How to Become a Self-Healing Individual with Dr Nicole LePera
Who is Dr Nicole LePera?
Dr Nicole LePera, who studied clinical psychology at Cornell University, started her career as a psychotherapist, trying to help her clients with psychotherapy like other colleagues. Realising that psychotherapy works to a certain extent both in her clients’ and her own sphere of influence, but that it has significant limitations and shortcomings, LePera gradually begins to create her own understanding within the field of psychology.
In her philosophy, she begins to consider psychology not only as mental well-being but also as a holistic approach to mental, physical and spiritual health. At the same time, she aims to provide her clients with some awareness and tools that will enable them to heal themselves not only during therapy but also as they continue their lives.
Becoming a Self-Healing Individual in all areas of life with Dr Nicole LePera
On romantic relationships:
- Trying to find the “right person” in romantic relationships distracts us from reality. There is no “right person” for anyone to solve all their problems and fulfil all their needs. Love consists of conscious effort on both sides, getting away from toxic habits and behaviours, and striving to be better.
- In today’s romantic relationships, “ghosting” is common. According to LePera, ghosting, which means that a person suddenly and unannounced breaks the romantic bond, can be experienced for the following reasons: Ignoring. A person who learns at a young age that problems in family life are always “overcome” by ignoring them makes choices in adulthood, thinking that the problems will disappear again if they are not addressed.

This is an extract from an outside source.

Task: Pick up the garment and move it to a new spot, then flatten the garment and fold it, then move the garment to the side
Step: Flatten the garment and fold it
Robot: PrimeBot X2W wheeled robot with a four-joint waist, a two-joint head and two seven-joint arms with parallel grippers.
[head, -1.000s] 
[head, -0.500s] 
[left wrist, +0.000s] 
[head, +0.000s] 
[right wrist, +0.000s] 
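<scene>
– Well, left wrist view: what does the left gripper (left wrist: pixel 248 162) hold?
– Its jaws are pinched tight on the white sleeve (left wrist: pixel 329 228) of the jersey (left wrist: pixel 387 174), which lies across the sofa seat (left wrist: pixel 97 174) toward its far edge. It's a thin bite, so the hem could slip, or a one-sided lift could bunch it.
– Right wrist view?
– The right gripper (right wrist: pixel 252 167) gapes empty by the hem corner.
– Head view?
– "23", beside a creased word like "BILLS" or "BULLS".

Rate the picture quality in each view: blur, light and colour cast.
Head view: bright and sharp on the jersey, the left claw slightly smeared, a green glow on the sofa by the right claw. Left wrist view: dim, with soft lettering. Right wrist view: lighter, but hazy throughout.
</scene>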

- Although “family is everything” for many people, our families do not have to be everything. For some of us, families, which constitute a really safe space and unshakable support, mean sacrificing our spiritual, mental and even physical health. The family phenomenon can include stress, betrayal and boundary violations as well as love and respect. According to LePera, who reminds us that we should not put any social bond above our own needs and limits, it is necessary to draw boundaries with our families, to take it slow, to prioritise ourselves, to live our own reality from our own perspective, not the fantasies of others.

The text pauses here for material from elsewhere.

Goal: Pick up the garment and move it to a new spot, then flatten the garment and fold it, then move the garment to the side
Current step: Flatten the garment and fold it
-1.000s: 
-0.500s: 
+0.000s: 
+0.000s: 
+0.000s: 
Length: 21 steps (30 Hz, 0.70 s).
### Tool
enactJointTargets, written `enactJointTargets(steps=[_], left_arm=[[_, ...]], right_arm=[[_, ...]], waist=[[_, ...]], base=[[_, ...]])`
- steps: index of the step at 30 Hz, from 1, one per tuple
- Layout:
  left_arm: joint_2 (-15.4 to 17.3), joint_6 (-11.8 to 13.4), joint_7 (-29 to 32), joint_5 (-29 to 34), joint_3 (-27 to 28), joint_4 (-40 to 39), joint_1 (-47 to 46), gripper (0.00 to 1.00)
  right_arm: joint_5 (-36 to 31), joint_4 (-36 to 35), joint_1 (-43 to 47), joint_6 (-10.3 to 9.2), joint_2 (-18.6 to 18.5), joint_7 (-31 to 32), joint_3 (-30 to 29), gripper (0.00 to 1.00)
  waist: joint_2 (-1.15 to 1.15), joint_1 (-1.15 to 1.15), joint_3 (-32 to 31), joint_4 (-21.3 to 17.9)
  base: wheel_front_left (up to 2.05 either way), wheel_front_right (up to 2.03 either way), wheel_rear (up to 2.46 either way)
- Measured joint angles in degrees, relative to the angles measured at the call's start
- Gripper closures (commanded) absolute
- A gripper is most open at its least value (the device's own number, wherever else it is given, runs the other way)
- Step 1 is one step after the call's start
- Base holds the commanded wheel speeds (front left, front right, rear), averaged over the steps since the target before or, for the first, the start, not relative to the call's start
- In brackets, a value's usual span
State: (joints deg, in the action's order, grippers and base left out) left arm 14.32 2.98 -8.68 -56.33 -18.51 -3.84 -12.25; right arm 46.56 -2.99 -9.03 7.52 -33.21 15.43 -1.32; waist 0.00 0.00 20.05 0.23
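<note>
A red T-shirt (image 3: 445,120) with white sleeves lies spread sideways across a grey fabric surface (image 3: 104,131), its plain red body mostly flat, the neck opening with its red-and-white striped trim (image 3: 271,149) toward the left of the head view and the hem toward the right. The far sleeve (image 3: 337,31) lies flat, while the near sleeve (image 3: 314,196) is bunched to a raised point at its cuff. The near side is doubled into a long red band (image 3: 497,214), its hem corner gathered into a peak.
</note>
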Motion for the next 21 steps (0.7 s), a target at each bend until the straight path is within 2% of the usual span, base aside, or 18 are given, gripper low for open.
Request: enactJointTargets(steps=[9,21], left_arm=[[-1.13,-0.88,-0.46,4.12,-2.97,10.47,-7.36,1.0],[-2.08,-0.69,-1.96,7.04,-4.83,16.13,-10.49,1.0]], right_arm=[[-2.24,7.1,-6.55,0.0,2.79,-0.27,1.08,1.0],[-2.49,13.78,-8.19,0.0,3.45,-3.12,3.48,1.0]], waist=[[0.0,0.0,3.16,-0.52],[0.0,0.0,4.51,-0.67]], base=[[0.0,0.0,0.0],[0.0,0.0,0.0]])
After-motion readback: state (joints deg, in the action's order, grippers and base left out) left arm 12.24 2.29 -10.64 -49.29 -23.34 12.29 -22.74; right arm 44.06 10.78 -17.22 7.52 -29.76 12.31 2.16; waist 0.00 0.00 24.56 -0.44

- Self-Healing Individual with emotionally and communicatively disconnected, “absent” parents who define family members as “very familiar strangers” can evolve into love-starved adults. These individuals, who may interpret the slightest signs of affection as great love, may be especially vulnerable to “love-bombing”, a form of manipulation. According to LePera, “chasing breadcrumbs” is a very common condition that can be healed no matter how old we are, and the void it creates can be filled with self-love and real social bonds.
To stabilise the dysregulated nervous system:
- “Crying is healing.” The act of crying, which we associate with not being able to control emotions, actually helps the body, which has switched to flight-fight sympathetic mode, to switch back to rest-digest parasympathetic mode. For this reason, we do not need to force ourselves not to cry, but on the contrary, we need to release tears in moments when the body is tense!
- The basis of healing our nervous system lies in being still. We need to adopt the principle of inactivity in order to change the constant flight-fight state into rest-digest; we need to lie under the sun, focus on the morsel in our mouth while eating, listen to the sounds of nature, let our mind wander and empty our agendas.
To achieve emotional maturity:
- Being able to apologise also means being able to take responsibility. An emotionally mature person should be able to apologise to everyone – even to their own children – when necessary. This is because apologising shows that we are aware of our own problems and that we care about the other person in order to do better and, if necessary, to change.
- Emotionally immature people are more likely to take everything personally, even if it is not directed at them. According to LePerla, being overly triggered by criticism stems from internalised shame. Feeling like they have to constantly defend themselves, these people try to cope with their own internal problems by repelling any criticism directed – or not directed (!) – at the other person or others. This causes them to have difficulties in social environments and relationships.
- An important step in achieving emotional maturity is to get rid of this inner shame that undermines one’s own happiness. At the end of the day, everyone lives by thinking about themselves, not about us and our actions, and makes comments and criticisms only based on their own life experiences.